そこを突かれると、素直に答えられる訳がなかった。
村人たちが黙った隙に、タエは陽介に声をかけた。
「早う、トイレ行きなさい!ここは私が守るから!」
「で、でも、家が!うちの物がぁ!」
「私が、この命に代えても盗らせん!あんたをこれ以上痛めつけさせやせんから……早うトイレに鍵かけなさい!!」
タエの剣幕と腹具合に押されて、陽介はトイレに駆け込んだ。それを確認すると、タエは自分の持っていた手ぬぐいで陽介の漏らしたものを拭きはじめた。
「あ、あんた……夫を殺されて、何でそこまで……」
あっけに取られる村人たちに、タエは静かに言った。
「許せることは許して……救って、悪い因果は断ち切らにゃいかん。
前の災厄の恨みをこの子の親に押し付けて、苦しめて笑って見とった結果がこれじゃ。なのにまた押し付けて、繰り返すんかい?
私は、これまでできんかったことを償っとるだけだよ」
それを聞いて、村人たちは自分が恥ずかしくなった。
陽介はやむを得ぬ事情から家計を助けるためにひな菊の手先となり、家族の平和と幸せを信じて禁忌を破らされたのに……それを叩き潰すのは、正しいのか。

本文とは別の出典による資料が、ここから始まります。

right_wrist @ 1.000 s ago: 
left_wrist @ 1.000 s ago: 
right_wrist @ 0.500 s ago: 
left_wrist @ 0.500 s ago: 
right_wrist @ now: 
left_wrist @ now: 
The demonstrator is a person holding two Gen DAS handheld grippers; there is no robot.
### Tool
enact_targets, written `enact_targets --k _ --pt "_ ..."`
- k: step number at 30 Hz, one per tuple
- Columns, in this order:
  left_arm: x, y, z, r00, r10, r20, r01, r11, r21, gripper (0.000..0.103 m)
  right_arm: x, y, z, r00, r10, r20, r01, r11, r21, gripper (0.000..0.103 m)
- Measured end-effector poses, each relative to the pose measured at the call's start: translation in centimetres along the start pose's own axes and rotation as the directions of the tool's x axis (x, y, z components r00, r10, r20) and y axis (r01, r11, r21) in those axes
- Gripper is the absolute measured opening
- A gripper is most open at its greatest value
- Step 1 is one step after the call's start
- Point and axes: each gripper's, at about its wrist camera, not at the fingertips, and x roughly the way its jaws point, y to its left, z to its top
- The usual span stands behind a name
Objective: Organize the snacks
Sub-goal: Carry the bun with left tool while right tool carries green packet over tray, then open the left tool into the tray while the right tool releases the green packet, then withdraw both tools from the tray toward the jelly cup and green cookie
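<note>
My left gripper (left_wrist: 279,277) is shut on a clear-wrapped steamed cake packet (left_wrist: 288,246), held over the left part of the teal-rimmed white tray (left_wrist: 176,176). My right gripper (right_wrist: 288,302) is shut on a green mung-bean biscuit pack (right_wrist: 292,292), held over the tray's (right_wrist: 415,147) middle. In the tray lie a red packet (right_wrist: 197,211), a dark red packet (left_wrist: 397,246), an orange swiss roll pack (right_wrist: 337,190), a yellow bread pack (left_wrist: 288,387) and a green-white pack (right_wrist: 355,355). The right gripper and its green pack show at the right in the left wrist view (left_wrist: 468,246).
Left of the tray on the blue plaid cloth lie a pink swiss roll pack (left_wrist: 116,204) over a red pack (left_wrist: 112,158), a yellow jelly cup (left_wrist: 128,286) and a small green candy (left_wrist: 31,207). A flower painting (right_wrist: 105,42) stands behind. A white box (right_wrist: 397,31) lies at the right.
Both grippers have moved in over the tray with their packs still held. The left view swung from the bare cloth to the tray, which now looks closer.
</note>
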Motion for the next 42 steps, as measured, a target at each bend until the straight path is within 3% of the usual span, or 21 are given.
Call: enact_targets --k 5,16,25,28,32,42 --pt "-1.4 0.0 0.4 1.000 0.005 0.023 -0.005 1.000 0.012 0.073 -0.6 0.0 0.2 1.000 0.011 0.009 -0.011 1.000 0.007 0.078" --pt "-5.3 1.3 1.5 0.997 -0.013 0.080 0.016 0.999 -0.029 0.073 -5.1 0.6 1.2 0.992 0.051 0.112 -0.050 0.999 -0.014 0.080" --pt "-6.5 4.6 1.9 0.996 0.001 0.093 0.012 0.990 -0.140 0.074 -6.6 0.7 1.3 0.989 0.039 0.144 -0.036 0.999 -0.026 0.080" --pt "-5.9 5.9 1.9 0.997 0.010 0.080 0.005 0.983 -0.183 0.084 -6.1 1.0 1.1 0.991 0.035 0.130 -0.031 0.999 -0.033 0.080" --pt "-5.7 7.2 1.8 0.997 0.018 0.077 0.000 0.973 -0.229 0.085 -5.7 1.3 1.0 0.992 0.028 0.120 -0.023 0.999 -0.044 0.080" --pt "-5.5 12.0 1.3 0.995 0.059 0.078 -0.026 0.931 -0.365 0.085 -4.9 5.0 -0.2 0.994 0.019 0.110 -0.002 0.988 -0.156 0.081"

陽介の一家がそこまでの状態になったのは、自分たちが厄を閉じ込めて満足して助けなかったのが原因なのに。
それを思うと、自分が浅ましくて情けなかった。
「その、タエさん……手伝うよ」
こうして、タエによって陽介は恨みの押し付けと私刑を免れた。
とはいえ、陽介は本当にこのままでは生きていけない状態だった。
食べ物を買う金すらなく、母が蒸発してしまったため料理も洗濯もできない。腹を壊したのも、食事が出なくて冷蔵庫にあったものを生で食べたせいだった。
どう考えても保護が必要な、孤児になってしまった。
しかし陽介は、児童養護施設に連れて行こうとすると泣いて抵抗した。家を失ったら、もう母が帰って来る場所がなくなるからと。
母はまだ生きているから、いつかきっと帰って来る……それだけが、陽介の希望だ。
その希望と家と本人を守れるように……助けの手を差し伸べたのは、沢村田吾作だった。